Helpful: When coding E/M services, you may choose your code based on time if the counseling/coordination of care constitutes more than 50 percent of the face-to-face encounter between the physician and the patient AND you meet the requirements for consultation, Grady says. Red flag: The key is documentation. The records should show the provider spent X minutes counseling the patient out of a session totaling Y minutes. The provider should also document the topics covered in counseling and describe the coordination of care.
Never: CMS instructs you not to use standing orders for consultations. Instead, you need a distinct request for a consult for each patient before coding and billing this service.

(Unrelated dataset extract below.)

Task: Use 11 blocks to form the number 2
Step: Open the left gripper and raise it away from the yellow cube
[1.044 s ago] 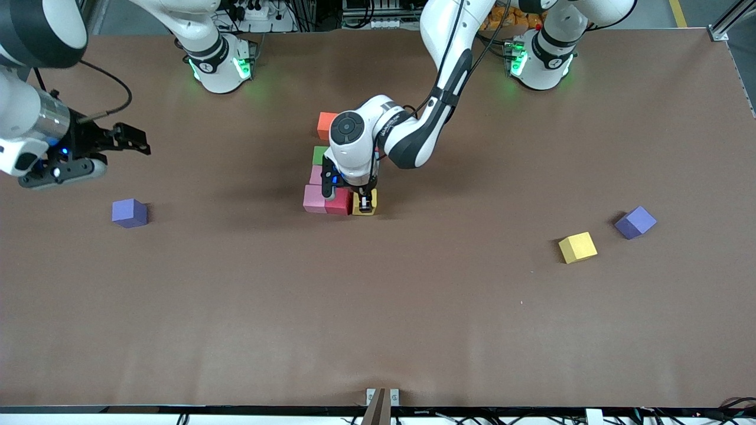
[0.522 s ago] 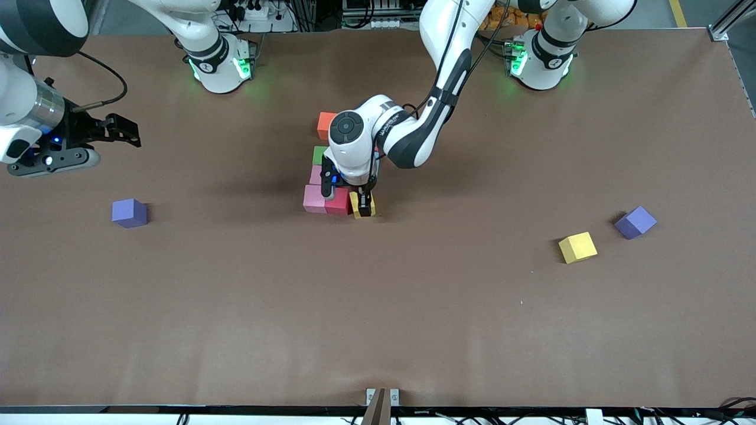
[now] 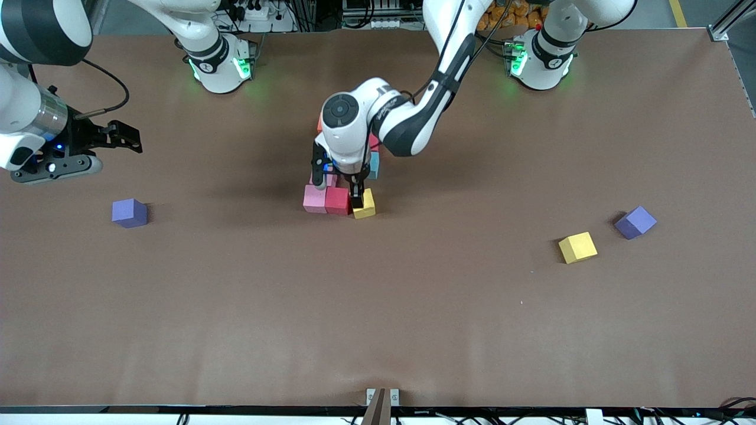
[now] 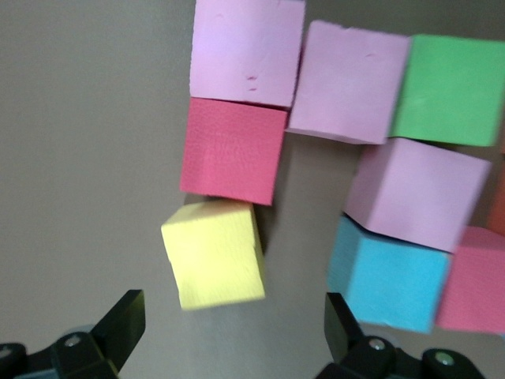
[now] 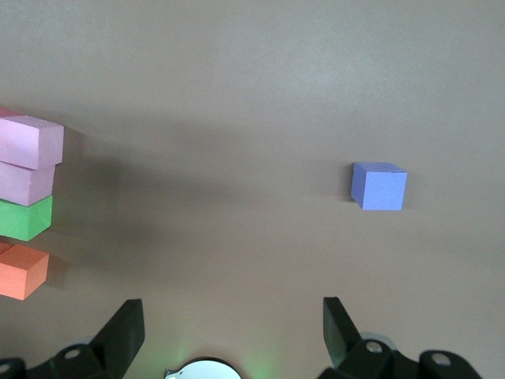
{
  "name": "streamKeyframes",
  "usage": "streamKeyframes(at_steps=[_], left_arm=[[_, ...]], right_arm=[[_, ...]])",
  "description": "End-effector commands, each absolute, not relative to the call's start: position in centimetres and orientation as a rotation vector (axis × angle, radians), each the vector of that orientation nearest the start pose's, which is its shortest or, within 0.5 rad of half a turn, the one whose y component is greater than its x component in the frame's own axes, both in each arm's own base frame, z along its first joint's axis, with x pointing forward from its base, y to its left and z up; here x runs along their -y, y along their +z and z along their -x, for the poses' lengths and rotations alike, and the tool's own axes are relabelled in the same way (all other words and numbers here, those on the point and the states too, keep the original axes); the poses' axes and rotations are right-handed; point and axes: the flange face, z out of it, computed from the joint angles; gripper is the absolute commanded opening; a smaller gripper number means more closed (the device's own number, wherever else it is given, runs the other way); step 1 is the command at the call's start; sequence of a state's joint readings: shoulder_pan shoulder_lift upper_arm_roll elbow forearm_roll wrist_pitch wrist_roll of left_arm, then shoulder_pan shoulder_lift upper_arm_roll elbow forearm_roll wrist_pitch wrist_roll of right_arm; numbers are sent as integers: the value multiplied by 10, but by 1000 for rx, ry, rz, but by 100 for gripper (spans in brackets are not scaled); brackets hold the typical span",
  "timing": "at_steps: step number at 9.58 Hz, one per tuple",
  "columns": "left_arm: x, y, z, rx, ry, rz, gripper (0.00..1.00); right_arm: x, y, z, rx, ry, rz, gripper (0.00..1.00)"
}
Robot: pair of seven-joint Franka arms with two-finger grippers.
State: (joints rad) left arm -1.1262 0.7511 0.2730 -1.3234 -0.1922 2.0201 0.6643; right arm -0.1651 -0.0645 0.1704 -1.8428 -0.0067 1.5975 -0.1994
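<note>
The blocks form a cluster at mid-table. Its row nearest the front camera is a pink cube (image 3: 314, 198), a red cube (image 3: 338, 200) and a yellow cube (image 3: 366, 205). In the left wrist view the yellow cube (image 4: 213, 253) lies skewed, a corner against the red cube (image 4: 233, 150). Two pink cubes (image 4: 347, 81), a green cube (image 4: 450, 89), a third pink cube (image 4: 416, 192) and a light blue cube (image 4: 390, 272) show too. My left gripper (image 3: 338, 189) hovers open and empty over the cluster (image 4: 230, 332). My right gripper (image 3: 127, 137) waits open at the right arm's end (image 5: 229, 328).
A second yellow cube (image 3: 577, 247) and a purple cube (image 3: 635, 222) lie toward the left arm's end. Another purple cube (image 3: 129, 212) lies near my right gripper and shows in the right wrist view (image 5: 379, 186). The left arm hides most of the cluster's upper rows in the front view.
My left gripper let go of the yellow cube, opened and rose toward the bases. The yellow cube ended slightly turned beside the red one. My right gripper drifted a little toward its end.
</note>
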Motion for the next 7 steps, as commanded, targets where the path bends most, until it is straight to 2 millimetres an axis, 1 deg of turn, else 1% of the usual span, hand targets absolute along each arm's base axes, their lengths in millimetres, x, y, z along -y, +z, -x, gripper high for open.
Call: streamKeyframes(at_steps=[1,2,4,5,6,7], left_arm=[[554,371,-448,-2016,120,2450,100],[533,398,-462,-1946,123,2520,100],[474,445,-498,-1814,153,2624,100],[442,469,-514,-1727,145,2632,100],[406,494,-530,-1592,134,2680,100],[361,522,-547,-1394,115,2784,100]], right_arm=[[-6,534,-523,308,288,3130,100],[-6,534,-523,308,288,3130,100],[-7,536,-523,310,280,3130,100],[-7,536,-523,310,280,3130,100],[-6,536,-523,308,280,3130,100],[-7,536,-523,310,280,3130,100]])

Example: A gynecologist asks your radiologist for a consultation to determine if a patient is a good candidate for uterine embolization. The radiologist does a thorough history, reviews prior studies, answers patient questions, and performs a physical exam and a pelvic MRI to assist in MDM. Because the gynecologist requests the visit, report a consultation code (99241-99245) for this visit, says Terrence Leone, CPC, CIC, CMBS, radiology coding specialist with Catamount Associates in New York and member of the AAPC National Advisory Board.

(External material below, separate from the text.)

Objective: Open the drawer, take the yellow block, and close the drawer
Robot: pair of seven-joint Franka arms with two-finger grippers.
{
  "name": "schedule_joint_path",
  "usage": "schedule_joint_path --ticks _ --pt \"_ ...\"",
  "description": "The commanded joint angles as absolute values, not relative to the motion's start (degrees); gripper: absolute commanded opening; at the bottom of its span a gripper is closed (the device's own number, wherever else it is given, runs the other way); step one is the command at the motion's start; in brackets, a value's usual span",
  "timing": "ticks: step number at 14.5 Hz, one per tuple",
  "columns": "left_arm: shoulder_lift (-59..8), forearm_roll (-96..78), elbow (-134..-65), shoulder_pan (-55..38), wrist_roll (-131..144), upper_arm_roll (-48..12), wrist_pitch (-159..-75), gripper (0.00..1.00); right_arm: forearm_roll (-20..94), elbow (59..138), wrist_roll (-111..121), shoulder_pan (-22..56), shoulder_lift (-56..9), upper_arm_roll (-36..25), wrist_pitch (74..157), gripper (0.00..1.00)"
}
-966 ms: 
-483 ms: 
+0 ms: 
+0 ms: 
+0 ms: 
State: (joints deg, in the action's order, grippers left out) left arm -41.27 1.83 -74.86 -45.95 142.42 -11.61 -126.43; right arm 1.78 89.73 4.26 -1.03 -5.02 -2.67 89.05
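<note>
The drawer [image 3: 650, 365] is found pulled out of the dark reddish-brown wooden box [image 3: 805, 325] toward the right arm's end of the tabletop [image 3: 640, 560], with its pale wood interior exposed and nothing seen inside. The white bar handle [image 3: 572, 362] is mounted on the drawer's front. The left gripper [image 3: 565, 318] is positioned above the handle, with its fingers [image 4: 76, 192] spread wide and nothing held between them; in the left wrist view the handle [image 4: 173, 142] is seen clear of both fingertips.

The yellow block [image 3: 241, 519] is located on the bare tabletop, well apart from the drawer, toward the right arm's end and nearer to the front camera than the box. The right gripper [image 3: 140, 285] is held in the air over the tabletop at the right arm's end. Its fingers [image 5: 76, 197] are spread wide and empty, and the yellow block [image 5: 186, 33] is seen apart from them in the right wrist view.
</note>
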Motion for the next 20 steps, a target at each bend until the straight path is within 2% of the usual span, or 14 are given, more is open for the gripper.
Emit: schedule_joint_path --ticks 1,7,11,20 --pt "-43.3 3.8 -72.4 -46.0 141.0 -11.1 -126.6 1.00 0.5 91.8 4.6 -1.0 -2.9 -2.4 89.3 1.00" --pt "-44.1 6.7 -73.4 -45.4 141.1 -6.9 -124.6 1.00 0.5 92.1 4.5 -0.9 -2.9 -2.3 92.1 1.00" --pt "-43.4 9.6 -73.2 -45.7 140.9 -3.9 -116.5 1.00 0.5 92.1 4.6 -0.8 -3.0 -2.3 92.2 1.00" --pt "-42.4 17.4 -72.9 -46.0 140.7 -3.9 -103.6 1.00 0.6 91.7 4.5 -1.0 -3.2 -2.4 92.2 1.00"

You may also need to look to your E/M section for vertebroplasty candidates. If an orthopedist sends a patient to your radiologist, who performs an exam, reviews an MRI the orthopedist ordered, and sends a report with his opinion of the benefits to the patient, for example, report the appropriate consult code (99241-99245). Remember: The MRI review is part of the E/M, so don't report this review separately.

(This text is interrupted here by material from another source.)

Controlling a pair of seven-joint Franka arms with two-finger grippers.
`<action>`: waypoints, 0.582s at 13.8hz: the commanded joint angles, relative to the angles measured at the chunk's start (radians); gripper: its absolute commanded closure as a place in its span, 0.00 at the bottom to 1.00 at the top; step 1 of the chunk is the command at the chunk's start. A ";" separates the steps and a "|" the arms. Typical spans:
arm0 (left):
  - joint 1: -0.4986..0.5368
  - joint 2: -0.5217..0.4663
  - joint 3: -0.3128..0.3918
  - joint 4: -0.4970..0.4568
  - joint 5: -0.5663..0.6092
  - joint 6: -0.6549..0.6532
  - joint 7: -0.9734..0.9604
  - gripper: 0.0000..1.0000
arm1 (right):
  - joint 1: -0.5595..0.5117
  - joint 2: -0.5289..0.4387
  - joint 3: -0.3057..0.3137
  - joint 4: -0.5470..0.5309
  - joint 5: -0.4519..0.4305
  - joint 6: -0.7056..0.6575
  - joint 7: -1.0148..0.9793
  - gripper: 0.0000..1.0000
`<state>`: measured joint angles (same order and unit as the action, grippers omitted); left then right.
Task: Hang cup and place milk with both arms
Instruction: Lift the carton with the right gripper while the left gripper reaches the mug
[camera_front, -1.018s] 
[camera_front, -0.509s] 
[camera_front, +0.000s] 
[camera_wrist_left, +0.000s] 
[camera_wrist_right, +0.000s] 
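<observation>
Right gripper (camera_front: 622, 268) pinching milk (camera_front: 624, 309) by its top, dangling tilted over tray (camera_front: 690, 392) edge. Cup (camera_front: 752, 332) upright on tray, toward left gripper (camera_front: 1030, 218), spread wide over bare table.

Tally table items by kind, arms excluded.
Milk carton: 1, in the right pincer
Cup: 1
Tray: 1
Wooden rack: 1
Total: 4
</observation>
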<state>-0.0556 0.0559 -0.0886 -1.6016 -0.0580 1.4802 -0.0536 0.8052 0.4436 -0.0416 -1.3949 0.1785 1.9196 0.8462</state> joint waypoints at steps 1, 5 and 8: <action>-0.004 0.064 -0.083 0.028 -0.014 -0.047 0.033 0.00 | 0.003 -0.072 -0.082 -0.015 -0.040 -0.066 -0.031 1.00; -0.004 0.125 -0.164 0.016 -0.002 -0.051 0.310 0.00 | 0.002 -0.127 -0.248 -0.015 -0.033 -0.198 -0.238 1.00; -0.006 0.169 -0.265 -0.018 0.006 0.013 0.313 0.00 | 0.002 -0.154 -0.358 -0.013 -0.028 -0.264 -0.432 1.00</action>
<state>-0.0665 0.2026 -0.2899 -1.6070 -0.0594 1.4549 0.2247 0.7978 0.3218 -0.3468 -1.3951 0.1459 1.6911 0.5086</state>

Snag: If your radiologist provides a preoperative consultation and later assumes at least a portion of the patient's postoperative care, many payers tell you not to use consultation codes for the post-op visits. Instead, they ask you to report subsequent care codes for post-op encounters in the hospital and established patient visit codes in the office, assuming you don't have to include the care in the global period. Smart: Check your payer's policy for post-op coding preferences.
If the surgeon requests only a postoperative consultation from your radiologist (who didn't offer a preoperative consult), code the post-op consult, the CMS guidelines say.
Don't give up: Appeal the denied claim and explain why the patient needed to see two physicians on the same day, she says. Bolster your argument with Section 30.6.10.C of Chapter 12 of the Medicare Claims Processing Manual, which instructs carriers to "pay for a consultation if one physician in a group practice requests a consultation from another physician in the same group practice as long as all of the requirements for use of the CPT consultation codes are met."
Tip: Appeals involving two physicians with the same specialty rarely pass muster, but if one physician uses the unique specialty interventional radiology code and the other the diagnostic radiology code, you'll have a better shot because each physician can document his separate scope of service. Another option: If your payer simply won't pay for that second E/M, consider scheduling the second visit for a different day.
The same source states that nonphysician practitioners may request a consultation or perform it if the service is within their scope of practice. Document that each provider managed a separate aspect of patient care.
Caution: Some payers deny confirmatory consult claims, so check your contract and payer guidelines to determine if you'll need to ask the patient to pay for this service. For Medicare, consider obtaining a signed Advance Beneficiary Notice from the patient, in which he acknowledges that he'll be responsible for footing the bill if Medicare won't.